Le gouvernement français fait donc la promesse aux britanniques que la flotte française sera sabordée avant la signature de l'armistice et qu'elle ne tombera donc pas entre les mains d'Hitler.

Tous les navires en réparation ou en construction sont alors détruits, tandis que l'armada française lève l'ancre et met le cap vers les colonies françaises d'Afrique du Nord... avec l'accord de l'Allemagne et de l'Italie.

Ignorant les tenants de cet accord, Winston Churchill déclenche l'opération "Catapult" : les bateaux français présents en Angleterre et en Egypte sont aussitôt saisis...

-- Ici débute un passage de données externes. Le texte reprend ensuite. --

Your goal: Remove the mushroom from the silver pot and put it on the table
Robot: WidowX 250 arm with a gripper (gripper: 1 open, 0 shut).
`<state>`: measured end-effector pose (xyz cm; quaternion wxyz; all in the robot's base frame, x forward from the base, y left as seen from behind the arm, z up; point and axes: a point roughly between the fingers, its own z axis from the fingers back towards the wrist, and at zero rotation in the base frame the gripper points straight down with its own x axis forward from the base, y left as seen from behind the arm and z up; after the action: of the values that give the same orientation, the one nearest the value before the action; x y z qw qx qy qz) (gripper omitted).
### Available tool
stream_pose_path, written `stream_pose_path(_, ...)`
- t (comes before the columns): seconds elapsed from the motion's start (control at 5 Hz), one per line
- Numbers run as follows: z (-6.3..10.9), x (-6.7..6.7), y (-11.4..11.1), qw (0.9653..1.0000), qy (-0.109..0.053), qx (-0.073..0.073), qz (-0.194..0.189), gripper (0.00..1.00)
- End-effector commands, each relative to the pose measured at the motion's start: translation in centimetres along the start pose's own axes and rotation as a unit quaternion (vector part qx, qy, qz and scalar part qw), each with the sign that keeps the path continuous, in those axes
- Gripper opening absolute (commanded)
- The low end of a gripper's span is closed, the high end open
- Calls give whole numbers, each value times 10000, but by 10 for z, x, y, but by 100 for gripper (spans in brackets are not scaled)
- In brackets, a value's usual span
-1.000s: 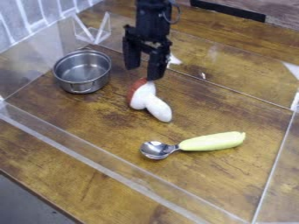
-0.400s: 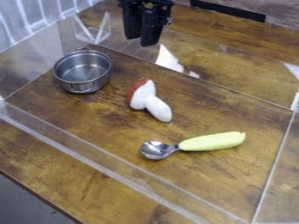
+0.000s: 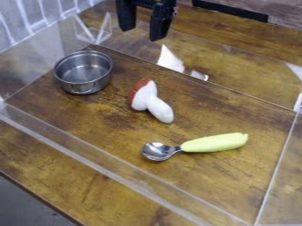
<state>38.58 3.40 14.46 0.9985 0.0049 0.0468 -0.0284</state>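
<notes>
Hand [image 3: 143,33] at top centre, fingers down, spread wide, holding nothing, above worktop [image 3: 101,163]; mushroom [image 3: 151,101] mid-frame. Arm [image 3: 147,4] cut off by top edge.

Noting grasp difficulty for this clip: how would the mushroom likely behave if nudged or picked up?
The mushroom would probably roll in a curve rather than straight, since it lies on its side with a rounded stem and a wider cap. Its smooth, plump white stem suggests it keeps its shape, though it might slip if pinched near the rounded end.
</notes>
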Motion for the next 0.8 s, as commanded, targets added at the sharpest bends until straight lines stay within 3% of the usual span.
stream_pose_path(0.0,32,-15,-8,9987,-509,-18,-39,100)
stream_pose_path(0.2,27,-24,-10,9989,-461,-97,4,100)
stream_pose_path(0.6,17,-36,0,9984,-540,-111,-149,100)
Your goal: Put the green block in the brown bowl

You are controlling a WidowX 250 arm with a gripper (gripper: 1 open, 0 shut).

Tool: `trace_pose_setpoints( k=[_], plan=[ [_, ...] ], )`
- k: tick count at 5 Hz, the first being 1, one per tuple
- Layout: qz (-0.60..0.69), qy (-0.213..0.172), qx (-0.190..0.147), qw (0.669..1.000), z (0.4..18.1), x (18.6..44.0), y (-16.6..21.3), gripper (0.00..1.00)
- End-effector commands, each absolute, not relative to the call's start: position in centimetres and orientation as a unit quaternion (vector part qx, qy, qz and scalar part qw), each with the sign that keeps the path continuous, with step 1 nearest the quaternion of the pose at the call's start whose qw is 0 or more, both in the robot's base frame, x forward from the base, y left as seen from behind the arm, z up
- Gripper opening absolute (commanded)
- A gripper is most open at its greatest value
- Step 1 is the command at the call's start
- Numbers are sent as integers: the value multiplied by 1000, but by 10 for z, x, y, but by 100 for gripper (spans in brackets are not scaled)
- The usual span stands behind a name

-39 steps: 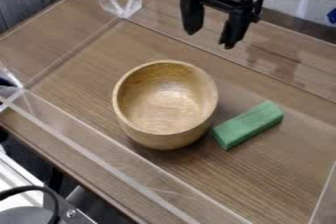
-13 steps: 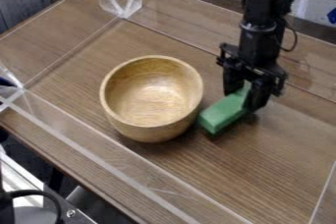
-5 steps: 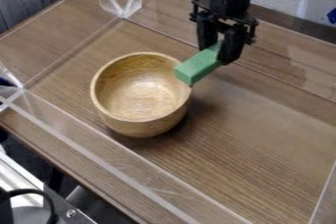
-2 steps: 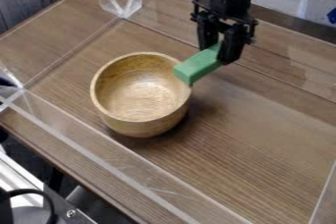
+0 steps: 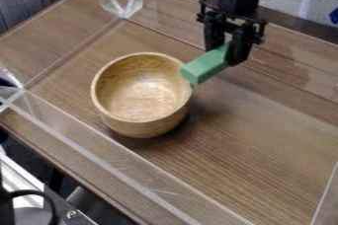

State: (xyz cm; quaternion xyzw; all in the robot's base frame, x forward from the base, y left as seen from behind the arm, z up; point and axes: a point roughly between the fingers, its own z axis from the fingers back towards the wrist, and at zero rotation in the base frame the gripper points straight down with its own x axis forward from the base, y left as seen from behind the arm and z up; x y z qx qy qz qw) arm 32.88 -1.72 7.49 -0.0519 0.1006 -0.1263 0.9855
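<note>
1. Green block (image 5: 205,67) is up in the air, pinched at its far end by the gripper (image 5: 235,49), whose dark fingers are pressed against it from both sides.

2. So the block hangs out of the gripper at a slant, its free end pointing down toward the near-left, right over the brown bowl (image 5: 142,95) at its right rim. It looks clear of the wood, but the gap is too small to be sure.

3. What's changed: a couple of seconds back the block was lying on the table beside the bowl with the gripper coming down on it. Now it's lifted and carried to the rim. Over the last second it has barely shifted, maybe a touch to the right.

4. My read: the pick is done and the carry is mostly done. What's left is moving further left so the whole block sits above the hollow, then letting go.

5. Risk as I see it: drop it here and it could tip off the rim onto the table (image 5: 251,150) instead of inside.
</note>
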Motion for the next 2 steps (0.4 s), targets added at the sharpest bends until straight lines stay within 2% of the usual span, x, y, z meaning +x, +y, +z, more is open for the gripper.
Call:
trace_pose_setpoints(
  k=[1, 2],
  plan=[
    [-121, 88, -51, 987, 90, 338, -28, 0],
    [-118, 93, -51, 987, 95, 331, -17, 0]
  ],
)
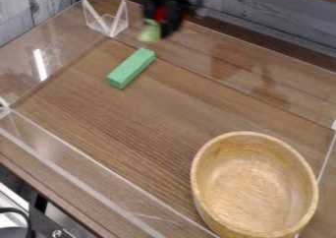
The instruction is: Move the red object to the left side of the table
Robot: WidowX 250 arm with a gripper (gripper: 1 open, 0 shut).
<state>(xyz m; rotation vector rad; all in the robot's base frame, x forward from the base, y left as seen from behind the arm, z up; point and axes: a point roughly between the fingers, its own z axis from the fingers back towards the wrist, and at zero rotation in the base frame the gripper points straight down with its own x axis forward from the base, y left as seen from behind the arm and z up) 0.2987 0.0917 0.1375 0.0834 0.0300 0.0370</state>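
Note:
My gripper point(161, 26) hangs above the far left part of the table point(197, 104), blurred by motion. It is shut on the red object point(153, 30), a small toy fruit whose light green end pokes out at the lower left of the fingers. The fruit is held up off the wood, just beyond the far end of the flat green block. Most of its red body is hidden between the dark fingers.
A flat green block point(132, 67) lies on the left half of the table. A round wooden bowl point(256, 188) sits at the near right corner. A small clear acrylic stand point(105, 19) is at the far left corner. Low clear walls edge the table.

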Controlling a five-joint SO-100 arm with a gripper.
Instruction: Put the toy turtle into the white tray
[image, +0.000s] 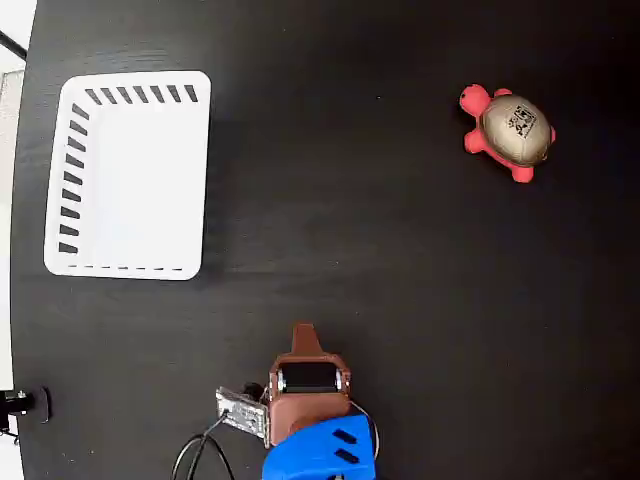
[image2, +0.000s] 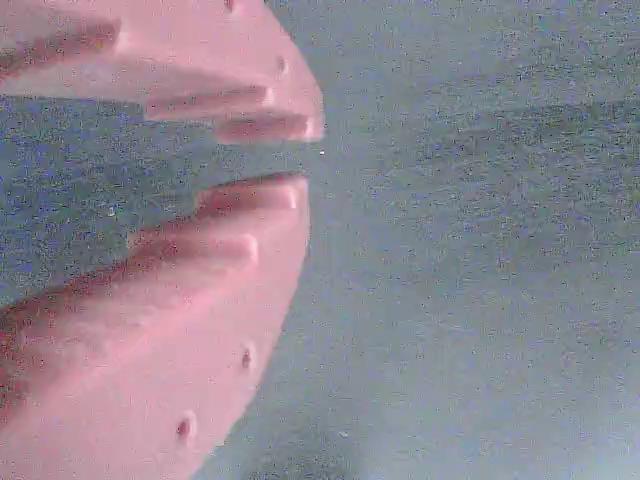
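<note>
The toy turtle (image: 510, 130), with a red-pink head and legs and a beige-gold shell, lies on the black table at the upper right of the fixed view. The white tray (image: 130, 260) sits at the upper left, with nothing in it. My gripper (image: 303, 330) is at the bottom centre, far from both, its tip pointing up the picture. In the wrist view the two pink fingers (image2: 250, 220) stand nearly together over bare dark table, gripper (image2: 308, 155) shut with nothing between them. Neither turtle nor tray shows in the wrist view.
The arm's brown wrist and blue body (image: 320, 450) stand at the bottom edge with a cable (image: 200, 455) trailing left. The table's left edge (image: 18, 200) runs just beside the tray.
</note>
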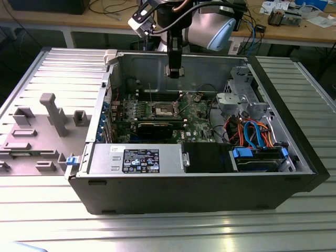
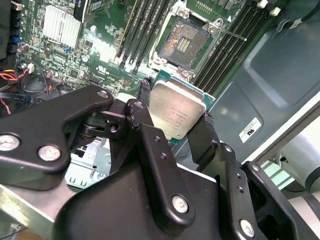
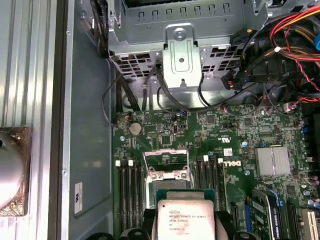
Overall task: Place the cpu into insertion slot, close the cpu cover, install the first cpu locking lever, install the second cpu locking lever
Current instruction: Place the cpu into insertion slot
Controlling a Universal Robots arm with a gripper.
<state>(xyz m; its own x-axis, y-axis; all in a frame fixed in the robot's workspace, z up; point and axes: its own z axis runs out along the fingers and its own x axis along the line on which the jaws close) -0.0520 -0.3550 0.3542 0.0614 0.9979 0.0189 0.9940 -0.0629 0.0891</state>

Puis, le 3 juillet, la flotte britannique bloque la rade de Mers el-Kébir et donne l'ordre à la flotte française de se rendre. Stupéfait par cet ultimatum, l'amiral français Gensoul refuse. Les britanniques ouvrent alors le feu et coulent 4 navires français.


Les bâteaux français sont en train de démonter leurs armements : ils ne peuvent donc pas se défendre et environ 1300 de leurs marins perdent la vie dans cette attaque. Le reste de l'armada française parvient à s'enfuir, à rejoindre la métropole et à mouiller dans le port de Toulon où elle se sabordera le 27 novembre 1942... pour ne pas renforcer la marine militaire de l'occupant allemand.